%%
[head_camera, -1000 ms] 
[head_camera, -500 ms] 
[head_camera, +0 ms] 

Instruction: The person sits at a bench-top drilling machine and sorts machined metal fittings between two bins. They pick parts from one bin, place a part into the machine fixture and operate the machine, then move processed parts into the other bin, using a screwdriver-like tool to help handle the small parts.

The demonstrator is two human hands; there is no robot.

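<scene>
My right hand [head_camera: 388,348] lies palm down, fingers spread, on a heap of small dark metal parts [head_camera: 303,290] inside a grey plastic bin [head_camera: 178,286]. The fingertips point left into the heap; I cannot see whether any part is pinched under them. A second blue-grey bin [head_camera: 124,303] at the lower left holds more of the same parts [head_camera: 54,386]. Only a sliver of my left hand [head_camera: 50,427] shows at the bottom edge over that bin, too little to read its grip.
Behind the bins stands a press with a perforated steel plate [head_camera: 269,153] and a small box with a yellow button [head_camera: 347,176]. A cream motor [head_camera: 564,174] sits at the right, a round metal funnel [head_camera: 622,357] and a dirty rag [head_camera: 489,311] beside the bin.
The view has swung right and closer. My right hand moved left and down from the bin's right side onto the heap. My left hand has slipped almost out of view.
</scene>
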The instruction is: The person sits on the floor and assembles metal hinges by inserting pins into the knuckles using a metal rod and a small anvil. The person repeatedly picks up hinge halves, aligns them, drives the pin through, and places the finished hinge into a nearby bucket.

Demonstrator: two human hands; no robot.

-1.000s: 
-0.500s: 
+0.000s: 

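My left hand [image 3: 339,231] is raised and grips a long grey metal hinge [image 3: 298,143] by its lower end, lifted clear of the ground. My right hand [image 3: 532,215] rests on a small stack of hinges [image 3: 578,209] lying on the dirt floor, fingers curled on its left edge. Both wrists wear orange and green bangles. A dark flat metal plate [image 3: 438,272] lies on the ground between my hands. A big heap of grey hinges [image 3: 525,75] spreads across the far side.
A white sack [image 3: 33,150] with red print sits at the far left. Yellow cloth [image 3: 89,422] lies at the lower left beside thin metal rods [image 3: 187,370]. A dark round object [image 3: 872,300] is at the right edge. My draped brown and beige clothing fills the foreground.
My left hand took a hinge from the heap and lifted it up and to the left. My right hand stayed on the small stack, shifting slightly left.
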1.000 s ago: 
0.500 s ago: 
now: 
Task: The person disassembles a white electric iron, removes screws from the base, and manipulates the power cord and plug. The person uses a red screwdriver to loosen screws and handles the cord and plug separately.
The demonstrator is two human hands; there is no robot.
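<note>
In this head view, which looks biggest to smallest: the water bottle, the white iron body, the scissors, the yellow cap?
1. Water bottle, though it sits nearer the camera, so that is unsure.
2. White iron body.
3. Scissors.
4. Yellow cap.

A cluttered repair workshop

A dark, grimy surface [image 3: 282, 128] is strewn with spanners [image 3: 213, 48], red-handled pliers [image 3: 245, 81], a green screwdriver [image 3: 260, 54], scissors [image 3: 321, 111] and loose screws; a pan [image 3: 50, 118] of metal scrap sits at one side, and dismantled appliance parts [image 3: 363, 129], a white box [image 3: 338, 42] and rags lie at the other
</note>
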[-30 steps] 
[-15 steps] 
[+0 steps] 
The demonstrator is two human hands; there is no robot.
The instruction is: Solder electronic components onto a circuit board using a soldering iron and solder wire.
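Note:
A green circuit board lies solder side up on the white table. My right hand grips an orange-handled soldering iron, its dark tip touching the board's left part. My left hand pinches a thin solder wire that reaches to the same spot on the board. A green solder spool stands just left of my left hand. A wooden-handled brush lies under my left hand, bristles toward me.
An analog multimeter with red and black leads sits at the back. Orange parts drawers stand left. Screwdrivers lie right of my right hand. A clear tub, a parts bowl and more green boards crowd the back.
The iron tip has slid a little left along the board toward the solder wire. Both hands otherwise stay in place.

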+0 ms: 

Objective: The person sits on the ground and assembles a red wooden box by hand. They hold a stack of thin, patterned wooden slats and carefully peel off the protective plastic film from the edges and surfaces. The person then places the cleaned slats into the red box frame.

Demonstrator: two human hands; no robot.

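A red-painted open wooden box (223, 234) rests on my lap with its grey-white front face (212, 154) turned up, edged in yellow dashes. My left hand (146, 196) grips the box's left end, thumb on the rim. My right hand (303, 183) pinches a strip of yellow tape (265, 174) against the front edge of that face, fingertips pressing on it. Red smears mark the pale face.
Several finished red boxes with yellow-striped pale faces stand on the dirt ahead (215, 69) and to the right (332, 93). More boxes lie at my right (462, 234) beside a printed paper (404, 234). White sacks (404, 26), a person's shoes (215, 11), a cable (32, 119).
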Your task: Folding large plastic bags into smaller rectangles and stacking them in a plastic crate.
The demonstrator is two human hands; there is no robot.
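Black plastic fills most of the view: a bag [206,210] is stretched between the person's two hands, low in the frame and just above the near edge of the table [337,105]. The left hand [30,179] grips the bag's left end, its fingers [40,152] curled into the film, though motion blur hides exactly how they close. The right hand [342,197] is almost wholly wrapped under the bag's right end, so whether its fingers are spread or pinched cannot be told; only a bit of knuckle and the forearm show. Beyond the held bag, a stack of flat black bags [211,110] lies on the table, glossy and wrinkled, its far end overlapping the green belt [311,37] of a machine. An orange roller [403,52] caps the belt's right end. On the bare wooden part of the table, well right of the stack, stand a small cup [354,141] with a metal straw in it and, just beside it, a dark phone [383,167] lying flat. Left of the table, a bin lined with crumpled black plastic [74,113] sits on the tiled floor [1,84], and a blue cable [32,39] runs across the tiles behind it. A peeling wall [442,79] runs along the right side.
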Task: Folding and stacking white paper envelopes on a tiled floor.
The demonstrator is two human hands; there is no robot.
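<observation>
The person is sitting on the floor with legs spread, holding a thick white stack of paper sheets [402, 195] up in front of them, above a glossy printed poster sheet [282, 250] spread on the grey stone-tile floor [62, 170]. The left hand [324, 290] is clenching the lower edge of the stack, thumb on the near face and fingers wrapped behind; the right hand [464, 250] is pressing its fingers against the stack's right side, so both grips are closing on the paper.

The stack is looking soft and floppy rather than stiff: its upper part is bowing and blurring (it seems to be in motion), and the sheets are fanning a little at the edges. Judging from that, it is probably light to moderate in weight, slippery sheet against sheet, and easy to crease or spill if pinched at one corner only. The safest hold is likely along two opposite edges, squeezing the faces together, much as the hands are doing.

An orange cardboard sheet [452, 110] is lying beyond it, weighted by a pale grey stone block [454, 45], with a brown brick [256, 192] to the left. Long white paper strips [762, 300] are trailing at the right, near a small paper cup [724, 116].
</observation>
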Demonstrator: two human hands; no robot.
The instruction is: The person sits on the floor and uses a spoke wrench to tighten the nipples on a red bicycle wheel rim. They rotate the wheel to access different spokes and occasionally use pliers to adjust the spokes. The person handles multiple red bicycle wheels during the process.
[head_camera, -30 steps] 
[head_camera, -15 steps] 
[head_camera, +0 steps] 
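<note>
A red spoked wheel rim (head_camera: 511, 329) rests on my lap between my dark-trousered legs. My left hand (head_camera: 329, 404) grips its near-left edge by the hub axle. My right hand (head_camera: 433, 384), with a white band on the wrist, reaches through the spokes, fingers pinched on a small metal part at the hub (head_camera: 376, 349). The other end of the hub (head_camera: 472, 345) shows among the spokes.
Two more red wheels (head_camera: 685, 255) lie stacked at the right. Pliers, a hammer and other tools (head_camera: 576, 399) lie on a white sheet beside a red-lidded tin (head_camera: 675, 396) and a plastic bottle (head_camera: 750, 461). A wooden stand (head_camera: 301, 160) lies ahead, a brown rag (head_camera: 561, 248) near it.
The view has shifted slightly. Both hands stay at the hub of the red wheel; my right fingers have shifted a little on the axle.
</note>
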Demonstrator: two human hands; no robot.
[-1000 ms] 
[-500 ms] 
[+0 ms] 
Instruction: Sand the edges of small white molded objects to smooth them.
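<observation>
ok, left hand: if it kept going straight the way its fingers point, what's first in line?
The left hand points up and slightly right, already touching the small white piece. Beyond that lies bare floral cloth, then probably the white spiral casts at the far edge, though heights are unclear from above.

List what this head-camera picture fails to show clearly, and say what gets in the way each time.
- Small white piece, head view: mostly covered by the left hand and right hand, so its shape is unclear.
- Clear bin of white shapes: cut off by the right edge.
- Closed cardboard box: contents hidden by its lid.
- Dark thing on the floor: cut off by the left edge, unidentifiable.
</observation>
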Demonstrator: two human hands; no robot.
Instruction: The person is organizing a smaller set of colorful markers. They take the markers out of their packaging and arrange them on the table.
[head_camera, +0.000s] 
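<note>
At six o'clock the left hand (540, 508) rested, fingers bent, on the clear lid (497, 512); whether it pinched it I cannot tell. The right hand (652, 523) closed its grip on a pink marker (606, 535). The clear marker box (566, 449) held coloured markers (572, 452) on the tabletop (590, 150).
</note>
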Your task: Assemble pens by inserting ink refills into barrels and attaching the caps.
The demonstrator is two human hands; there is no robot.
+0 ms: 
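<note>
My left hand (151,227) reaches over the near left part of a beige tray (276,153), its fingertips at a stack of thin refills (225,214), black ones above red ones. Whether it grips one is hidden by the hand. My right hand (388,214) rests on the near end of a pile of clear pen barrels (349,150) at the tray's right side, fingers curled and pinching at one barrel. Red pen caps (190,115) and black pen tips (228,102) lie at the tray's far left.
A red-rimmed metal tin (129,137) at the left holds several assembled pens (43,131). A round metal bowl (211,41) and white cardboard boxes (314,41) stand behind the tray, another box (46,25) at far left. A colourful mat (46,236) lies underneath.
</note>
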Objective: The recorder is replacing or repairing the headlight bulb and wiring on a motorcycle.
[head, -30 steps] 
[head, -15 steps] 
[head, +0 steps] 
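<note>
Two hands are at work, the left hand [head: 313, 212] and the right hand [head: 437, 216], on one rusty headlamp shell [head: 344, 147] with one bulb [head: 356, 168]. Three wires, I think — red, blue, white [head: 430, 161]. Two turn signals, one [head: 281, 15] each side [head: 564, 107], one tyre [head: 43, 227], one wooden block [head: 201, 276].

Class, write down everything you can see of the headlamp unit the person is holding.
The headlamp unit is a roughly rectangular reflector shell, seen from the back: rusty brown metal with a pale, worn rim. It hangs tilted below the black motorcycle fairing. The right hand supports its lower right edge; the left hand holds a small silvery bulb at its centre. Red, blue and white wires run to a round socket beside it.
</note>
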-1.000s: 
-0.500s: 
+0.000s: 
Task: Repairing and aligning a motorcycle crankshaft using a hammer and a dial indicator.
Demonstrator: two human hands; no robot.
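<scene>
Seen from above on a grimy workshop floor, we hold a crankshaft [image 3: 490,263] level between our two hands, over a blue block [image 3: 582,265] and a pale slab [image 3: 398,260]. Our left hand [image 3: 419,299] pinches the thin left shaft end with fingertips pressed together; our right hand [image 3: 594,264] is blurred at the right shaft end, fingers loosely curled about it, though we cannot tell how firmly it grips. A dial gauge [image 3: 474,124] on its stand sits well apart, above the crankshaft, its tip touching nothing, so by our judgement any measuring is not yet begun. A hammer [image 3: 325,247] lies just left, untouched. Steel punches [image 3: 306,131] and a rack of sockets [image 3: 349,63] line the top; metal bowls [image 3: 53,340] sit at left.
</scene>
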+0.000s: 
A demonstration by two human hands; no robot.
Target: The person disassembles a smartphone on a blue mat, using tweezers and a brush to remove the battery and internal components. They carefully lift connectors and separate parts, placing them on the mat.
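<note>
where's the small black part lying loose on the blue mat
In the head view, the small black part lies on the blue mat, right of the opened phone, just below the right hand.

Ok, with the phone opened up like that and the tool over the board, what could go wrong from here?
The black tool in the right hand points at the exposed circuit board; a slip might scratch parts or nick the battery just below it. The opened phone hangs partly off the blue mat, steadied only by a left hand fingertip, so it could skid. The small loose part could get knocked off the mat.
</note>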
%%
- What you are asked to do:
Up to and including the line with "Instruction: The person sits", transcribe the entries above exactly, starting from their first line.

- Response to this task:
[head_camera, -1000 ms] 
[head_camera, -500 ms] 
[head_camera, +0 ms] 

Instruction: The person sits at a bench-top drilling machine and sorts machined metal fittings between two bins. They pick parts from one bin, place a part into the machine fixture and operate the machine, then move processed parts into the other bin, using a screwdriver-like tool to help handle the small parts.

No further work remains in this exercise.